REQUIRED WORK:
Going through the lines below, tally those that include "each", and give only the number.

DATA SHOWN:
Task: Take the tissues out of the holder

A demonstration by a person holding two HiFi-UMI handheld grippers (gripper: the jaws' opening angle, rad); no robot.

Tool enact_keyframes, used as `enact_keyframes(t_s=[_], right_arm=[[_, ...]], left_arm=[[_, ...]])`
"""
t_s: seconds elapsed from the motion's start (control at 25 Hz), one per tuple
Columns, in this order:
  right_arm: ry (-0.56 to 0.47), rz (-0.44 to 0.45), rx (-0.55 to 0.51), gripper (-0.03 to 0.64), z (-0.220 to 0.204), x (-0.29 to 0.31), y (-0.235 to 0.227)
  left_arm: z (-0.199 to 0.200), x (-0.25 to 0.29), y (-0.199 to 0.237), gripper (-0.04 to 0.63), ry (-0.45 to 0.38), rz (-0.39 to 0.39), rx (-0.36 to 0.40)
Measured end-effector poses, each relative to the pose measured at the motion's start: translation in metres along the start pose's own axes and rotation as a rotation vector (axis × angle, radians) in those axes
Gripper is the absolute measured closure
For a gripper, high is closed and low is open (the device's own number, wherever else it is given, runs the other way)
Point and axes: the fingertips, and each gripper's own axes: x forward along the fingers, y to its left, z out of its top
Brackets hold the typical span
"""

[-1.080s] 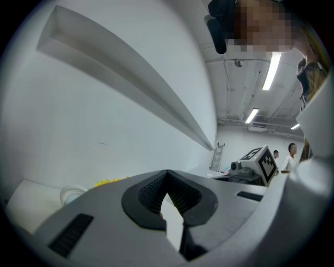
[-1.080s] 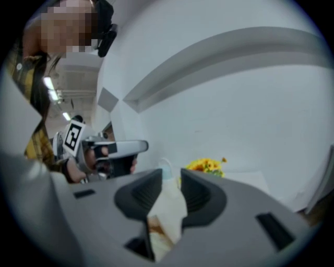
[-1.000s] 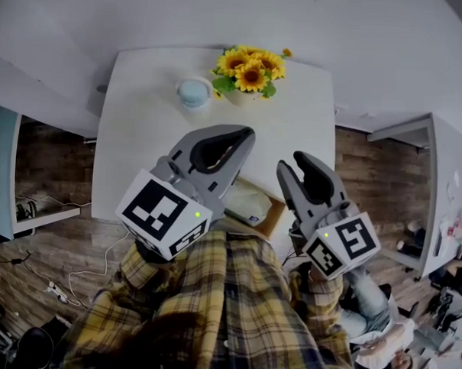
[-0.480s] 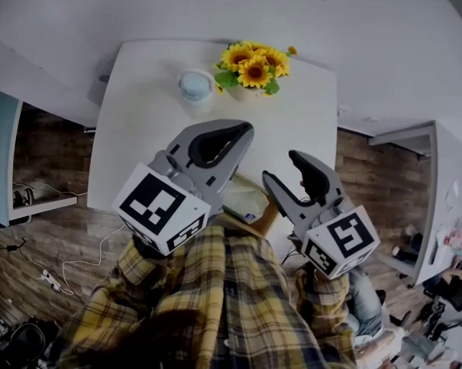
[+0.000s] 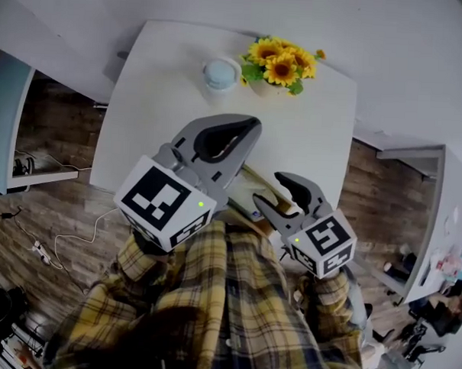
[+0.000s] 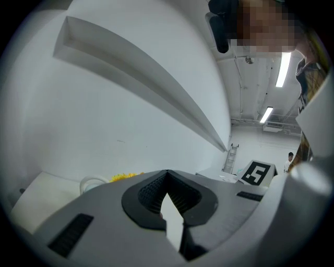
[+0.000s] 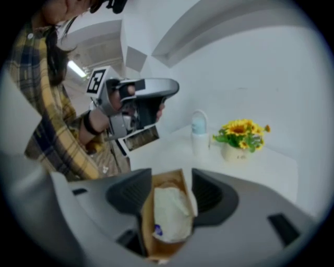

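The wooden tissue holder [image 7: 147,229] stands at the near edge of the white table [image 5: 165,108], with a white tissue pack [image 7: 169,214] lying in it. In the right gripper view the holder and pack show between the jaws of my right gripper [image 7: 171,177], which stand wide apart and open without pressing on them. In the head view the right gripper [image 5: 279,191] hovers just right of the holder [image 5: 255,190]. My left gripper [image 5: 249,127] is raised over the table beside it, shut and empty, its tips touching [image 6: 167,173].
A pot of sunflowers [image 5: 280,67] and a pale blue cup [image 5: 220,72] stand at the table's far side, also seen as flowers [image 7: 240,136] and cup [image 7: 199,133]. Wooden floor with a cable [image 5: 60,245] lies left; white furniture [image 5: 436,219] stands right.
The right gripper's jaws have opened wide and it has moved left and closer to the holder. The left gripper stays shut and roughly in place.
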Motion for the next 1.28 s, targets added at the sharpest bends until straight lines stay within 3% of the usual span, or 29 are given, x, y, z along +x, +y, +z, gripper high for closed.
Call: enact_keyframes(t_s=[0.2,0.4,0.68,1.28], right_arm=[[0.114,0.067,-0.007,0.393,-0.035,0.023,0.011],[0.250,0.076,-0.072,0.393,-0.067,0.045,0.020],[0.369,0.114,-0.062,0.393,-0.101,0.066,0.023],[0.586,-0.010,-0.115,0.400,-0.145,0.097,0.012]], left_arm=[[-0.011,-0.011,0.010,0.581,0.017,0.049,-0.018],[-0.021,-0.027,0.020,0.581,0.032,0.103,-0.042],[-0.039,-0.048,0.033,0.581,0.050,0.180,-0.087],[-0.060,-0.079,0.059,0.581,0.060,0.269,-0.147]])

TASK RESULT:
2